## Problem statement
Whatever the data contains, copy all of it exactly.

:::::

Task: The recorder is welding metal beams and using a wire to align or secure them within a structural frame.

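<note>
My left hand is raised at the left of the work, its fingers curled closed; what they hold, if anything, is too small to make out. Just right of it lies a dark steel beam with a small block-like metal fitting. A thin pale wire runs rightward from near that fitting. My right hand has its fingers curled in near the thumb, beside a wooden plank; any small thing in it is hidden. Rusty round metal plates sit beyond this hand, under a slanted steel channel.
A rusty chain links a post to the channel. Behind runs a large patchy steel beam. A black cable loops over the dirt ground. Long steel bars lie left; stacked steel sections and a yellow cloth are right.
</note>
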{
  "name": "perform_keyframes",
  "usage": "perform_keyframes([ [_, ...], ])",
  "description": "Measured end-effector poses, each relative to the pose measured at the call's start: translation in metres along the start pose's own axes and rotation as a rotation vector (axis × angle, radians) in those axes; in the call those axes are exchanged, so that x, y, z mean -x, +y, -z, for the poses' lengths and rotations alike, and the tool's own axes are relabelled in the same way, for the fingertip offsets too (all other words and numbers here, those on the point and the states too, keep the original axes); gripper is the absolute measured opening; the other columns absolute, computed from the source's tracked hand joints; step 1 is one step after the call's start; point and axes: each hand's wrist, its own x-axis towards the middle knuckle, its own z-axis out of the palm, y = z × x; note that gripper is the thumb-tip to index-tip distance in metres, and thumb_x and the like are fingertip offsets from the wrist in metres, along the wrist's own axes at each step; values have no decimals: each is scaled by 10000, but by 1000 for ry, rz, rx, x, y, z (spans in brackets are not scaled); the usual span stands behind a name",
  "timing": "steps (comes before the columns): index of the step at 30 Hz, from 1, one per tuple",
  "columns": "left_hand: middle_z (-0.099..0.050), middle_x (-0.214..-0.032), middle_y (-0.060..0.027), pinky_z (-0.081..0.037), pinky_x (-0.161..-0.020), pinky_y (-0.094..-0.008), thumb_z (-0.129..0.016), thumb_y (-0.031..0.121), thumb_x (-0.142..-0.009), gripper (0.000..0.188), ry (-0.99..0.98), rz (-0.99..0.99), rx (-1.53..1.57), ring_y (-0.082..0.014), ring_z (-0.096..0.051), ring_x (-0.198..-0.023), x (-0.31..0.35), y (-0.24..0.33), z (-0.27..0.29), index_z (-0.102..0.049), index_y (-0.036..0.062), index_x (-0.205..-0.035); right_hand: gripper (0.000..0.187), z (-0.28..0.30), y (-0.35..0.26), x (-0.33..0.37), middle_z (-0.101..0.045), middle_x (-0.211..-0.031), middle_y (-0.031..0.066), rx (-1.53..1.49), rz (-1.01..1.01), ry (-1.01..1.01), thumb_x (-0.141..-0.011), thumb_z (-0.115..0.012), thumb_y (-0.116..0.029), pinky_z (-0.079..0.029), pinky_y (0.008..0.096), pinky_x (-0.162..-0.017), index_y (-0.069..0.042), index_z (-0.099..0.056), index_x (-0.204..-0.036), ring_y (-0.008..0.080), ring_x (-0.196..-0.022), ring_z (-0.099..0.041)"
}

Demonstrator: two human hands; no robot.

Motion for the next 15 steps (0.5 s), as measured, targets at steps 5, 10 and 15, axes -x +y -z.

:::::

## Reply to the exercise
Task: The recorder is welding metal beams and using a wire to align or secure them within a structural frame.

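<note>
My left hand is raised at the left of the work, its fingers curled closed; what they hold, if anything, is too small to make out. Just right of it lies a dark steel beam with a small block-like metal fitting. A thin pale wire runs rightward from near that fitting. My right hand has its fingers curled in near the thumb, beside a wooden plank; any small thing in it is hidden. Rusty round metal plates sit beyond this hand, under a slanted steel channel.
A rusty chain links a post to the channel. Behind runs a large patchy steel beam. A black cable loops over the dirt ground. Long steel bars lie left; stacked steel sections and a yellow cloth are right.
</note>
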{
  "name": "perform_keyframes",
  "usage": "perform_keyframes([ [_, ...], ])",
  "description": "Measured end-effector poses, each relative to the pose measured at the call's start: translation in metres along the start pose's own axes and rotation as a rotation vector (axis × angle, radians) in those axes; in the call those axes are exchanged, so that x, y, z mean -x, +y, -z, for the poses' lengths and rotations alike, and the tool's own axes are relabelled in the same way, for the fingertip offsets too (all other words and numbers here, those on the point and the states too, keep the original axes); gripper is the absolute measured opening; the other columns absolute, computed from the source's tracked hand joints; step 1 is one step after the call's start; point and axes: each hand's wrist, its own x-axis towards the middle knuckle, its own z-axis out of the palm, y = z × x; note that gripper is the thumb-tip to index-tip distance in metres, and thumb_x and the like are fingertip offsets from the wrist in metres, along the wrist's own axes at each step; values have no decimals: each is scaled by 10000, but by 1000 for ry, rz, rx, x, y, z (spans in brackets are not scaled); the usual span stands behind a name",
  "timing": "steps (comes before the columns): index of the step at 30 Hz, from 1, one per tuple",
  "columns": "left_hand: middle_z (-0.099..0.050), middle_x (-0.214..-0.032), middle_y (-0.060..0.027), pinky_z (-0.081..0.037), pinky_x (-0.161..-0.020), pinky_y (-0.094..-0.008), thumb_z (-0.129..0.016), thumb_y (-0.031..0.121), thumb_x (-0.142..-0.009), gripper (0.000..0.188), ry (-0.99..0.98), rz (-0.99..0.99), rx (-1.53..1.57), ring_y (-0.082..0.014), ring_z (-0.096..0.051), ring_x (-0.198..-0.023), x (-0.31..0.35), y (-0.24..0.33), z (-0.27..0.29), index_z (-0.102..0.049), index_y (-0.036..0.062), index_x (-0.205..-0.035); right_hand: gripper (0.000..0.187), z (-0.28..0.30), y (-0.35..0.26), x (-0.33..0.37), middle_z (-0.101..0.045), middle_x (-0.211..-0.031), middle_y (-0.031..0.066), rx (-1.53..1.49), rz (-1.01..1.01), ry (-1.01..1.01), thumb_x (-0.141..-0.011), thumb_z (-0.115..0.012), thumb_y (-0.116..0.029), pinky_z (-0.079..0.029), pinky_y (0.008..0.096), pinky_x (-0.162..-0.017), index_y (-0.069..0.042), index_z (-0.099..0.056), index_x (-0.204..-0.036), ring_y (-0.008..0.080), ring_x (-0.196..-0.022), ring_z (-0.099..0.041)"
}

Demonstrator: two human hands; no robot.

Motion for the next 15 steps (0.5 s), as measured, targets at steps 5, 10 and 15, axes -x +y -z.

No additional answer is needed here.